Le Cap-Vert, avec son gardien Vozinha, a réalisé l’un des plus beaux parcours de l’histoire des outsiders. Après trois matchs nuls contre l’Espagne, l’Uruguay et l’Arabie saoudite, les Capverdiens ont créé la surprise en atteignant les seizièmes de finale, où ils ont tenu tête à l’Argentine avant de s’incliner 3-2 en prolongation.
Controverses et défis à relever avant la finale

Malgré le spectacle, des critiques persistent. Le coût des billets, des hôtels et des transports a mis à rude épreuve le budget des supporters. Les pauses hydratation, bien accueillies sous une chaleur extrême, ont été controversées dans des stades climatisés ou sous la pluie.

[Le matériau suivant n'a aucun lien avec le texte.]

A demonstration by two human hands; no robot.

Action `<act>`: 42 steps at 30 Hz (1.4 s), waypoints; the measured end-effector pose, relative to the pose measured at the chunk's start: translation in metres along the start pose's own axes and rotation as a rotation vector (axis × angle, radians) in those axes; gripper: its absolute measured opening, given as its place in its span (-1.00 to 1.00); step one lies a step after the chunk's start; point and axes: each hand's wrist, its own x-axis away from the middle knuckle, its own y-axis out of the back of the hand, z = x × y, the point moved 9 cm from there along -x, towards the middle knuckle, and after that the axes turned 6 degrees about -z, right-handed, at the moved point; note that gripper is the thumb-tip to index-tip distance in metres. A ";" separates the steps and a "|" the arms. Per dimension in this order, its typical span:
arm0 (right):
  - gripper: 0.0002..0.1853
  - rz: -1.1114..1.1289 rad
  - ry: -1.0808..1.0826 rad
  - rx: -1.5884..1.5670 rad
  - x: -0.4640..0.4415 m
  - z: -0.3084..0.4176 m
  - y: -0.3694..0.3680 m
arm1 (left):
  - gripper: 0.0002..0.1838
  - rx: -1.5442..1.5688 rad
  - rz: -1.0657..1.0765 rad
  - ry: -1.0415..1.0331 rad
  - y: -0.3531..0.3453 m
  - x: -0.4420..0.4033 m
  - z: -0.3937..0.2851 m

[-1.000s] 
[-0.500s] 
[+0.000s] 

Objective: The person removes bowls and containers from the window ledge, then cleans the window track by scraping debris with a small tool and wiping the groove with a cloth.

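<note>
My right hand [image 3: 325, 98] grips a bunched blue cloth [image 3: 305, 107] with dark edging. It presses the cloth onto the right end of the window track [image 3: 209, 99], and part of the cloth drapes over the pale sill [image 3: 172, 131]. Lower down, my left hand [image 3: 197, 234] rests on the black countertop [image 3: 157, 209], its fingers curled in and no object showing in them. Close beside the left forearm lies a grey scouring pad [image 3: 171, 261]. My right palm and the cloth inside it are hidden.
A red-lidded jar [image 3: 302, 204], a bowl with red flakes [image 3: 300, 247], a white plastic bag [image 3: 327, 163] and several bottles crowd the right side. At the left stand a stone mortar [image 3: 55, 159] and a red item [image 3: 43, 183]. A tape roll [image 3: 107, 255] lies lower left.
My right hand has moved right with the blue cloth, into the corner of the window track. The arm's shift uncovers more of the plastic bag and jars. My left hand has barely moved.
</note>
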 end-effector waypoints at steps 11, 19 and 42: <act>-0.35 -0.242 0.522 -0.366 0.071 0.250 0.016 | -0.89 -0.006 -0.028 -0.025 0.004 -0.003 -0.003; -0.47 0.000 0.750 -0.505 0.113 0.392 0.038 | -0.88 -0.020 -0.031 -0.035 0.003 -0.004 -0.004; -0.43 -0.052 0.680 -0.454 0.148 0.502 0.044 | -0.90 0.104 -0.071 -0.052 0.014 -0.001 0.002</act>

La durée du tournoi, débuté le 11 juin et s’achevant le 19 juillet, a également suscité des interrogations. Avec des matchs presque quotidiens, la fatigue des joueurs et le retour des compétitions en Europe posent question. La Premier League reprend le 21 août, soit seulement un mois et deux jours après la finale.

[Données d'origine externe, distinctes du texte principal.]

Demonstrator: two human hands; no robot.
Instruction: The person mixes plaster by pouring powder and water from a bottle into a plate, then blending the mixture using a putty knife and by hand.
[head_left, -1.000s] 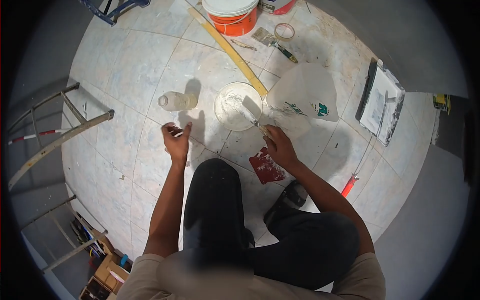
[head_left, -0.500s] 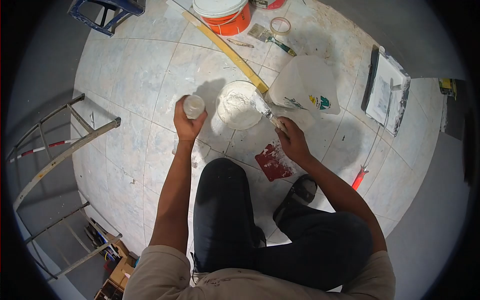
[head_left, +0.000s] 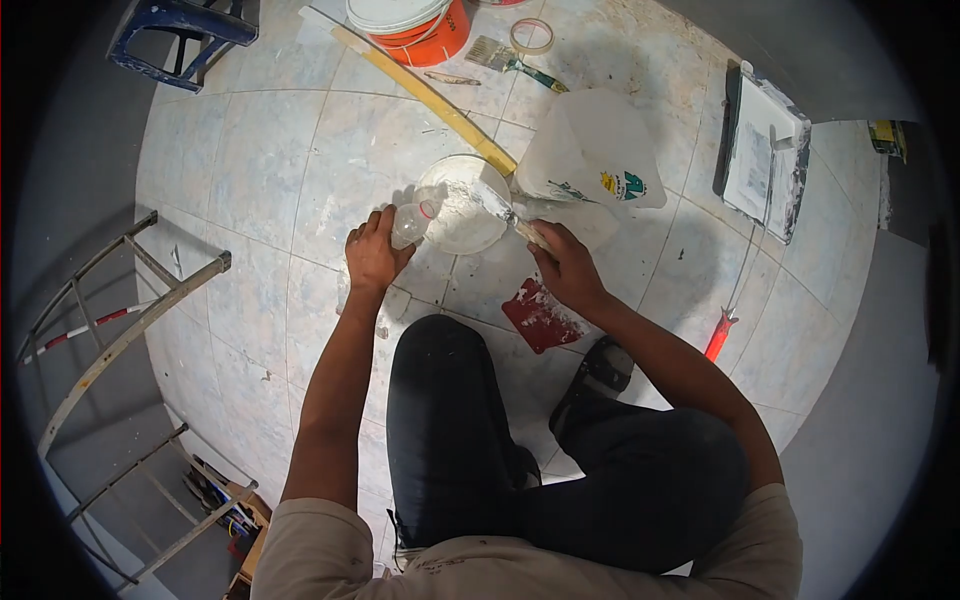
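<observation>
Yellow bar [head_left: 433,96] obstructs passage beyond the bowl [head_left: 470,248].

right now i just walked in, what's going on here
A person's left-hand fingers hold a clear bottle tipped toward a round tub of white material. The right-hand fingers grip a putty knife, its whitened blade reaching over the tub. Whether anything is flowing from the bottle can't be made out. A red scraper lies on the floor, smeared white.
</observation>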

L’arbitrage a également été pointé du doigt, tout comme l’impact des décisions controversées. L’affaire de l’expulsion de l’Américain Folarin Balogun, finalement autorisé à jouer après une intervention politique, a soulevé des questions sur l’équité du tournoi. Balogun, expulsé lors du seizième de finale contre la Bosnie-Herzégovine, a pu disputer le huitième de finale perdu contre la Belgique grâce à une suspension temporaire invoquée par la FIFA.
Cette décision, critiquée par l’UEFA, la Belgique et l’entraîneur anglais Thomas Tuchel, rappelle des précédents historiques, comme l’affaire Garrincha en 1962, où des allégations d’ingérence politique avaient entaché une suspension.

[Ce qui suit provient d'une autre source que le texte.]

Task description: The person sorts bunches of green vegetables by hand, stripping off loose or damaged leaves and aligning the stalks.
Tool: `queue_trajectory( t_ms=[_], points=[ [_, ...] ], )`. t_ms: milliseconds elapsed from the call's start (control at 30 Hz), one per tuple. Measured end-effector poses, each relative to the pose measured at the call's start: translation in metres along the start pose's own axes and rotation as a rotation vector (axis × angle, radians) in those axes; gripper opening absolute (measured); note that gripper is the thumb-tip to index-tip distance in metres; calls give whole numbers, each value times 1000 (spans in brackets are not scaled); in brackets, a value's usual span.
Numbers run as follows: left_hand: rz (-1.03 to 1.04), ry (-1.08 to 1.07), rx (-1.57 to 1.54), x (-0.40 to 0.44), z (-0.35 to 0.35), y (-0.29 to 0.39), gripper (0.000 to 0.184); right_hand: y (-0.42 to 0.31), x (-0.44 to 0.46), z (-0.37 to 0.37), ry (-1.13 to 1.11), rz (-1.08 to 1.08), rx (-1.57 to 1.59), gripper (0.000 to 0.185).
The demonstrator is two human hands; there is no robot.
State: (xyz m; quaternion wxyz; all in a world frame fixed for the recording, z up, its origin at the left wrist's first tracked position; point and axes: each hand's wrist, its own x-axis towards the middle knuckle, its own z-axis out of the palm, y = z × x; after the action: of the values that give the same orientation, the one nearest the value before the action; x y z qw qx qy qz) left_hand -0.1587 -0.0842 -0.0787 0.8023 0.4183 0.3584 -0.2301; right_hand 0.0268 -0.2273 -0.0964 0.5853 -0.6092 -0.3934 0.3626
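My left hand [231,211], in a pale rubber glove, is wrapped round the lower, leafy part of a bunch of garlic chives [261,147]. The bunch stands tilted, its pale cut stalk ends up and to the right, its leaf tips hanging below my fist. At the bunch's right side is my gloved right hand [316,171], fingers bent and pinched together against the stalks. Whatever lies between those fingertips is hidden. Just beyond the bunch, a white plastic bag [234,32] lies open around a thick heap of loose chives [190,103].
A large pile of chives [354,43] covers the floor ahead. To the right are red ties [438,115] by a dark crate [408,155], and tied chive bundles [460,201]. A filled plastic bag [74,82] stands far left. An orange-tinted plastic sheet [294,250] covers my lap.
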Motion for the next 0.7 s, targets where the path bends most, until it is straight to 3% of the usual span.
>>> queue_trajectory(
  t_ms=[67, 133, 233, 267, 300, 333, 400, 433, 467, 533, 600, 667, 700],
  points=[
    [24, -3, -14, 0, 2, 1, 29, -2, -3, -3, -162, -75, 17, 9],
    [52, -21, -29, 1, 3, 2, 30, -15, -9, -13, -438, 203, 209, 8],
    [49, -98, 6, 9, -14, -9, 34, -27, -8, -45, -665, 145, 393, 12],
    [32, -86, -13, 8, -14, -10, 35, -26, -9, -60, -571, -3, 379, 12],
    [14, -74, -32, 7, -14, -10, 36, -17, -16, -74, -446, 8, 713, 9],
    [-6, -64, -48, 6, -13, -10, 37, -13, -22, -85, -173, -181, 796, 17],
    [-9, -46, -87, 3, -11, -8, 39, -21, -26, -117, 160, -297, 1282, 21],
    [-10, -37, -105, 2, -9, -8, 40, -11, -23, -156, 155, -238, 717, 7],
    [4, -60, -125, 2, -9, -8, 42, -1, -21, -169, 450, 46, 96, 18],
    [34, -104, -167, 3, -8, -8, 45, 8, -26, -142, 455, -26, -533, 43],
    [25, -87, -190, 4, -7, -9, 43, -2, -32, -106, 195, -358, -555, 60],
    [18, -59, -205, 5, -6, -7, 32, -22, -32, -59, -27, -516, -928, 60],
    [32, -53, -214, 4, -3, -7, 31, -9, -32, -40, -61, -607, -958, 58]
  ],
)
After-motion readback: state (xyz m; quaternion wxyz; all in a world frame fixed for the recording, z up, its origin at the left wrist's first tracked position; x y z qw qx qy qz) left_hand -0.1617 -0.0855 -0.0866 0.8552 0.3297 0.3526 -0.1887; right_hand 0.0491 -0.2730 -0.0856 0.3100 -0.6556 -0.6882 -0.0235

Vers une finale historique ?

Avec les quatre meilleures équipes au classement FIFA – l’Argentine, l’Espagne, la France et l’Angleterre – en quart de finale, les prochains matchs pourraient bien sceller le destin de cette Coupe du monde 2026. Si la finale est à la hauteur, ce tournoi pourrait entrer dans l’histoire comme l’un des plus grands jamais organisés.
Pour l’heure, la FIFA peut se féliciter d’un succès sportif et humain. Malgré les défis logistiques et les polémiques, les stades restent pleins, les supporters en liesse, et le football a offert des matchs d’anthologie. À dix jours de la finale, une chose est sûre : ce Mondial restera dans les mémoires.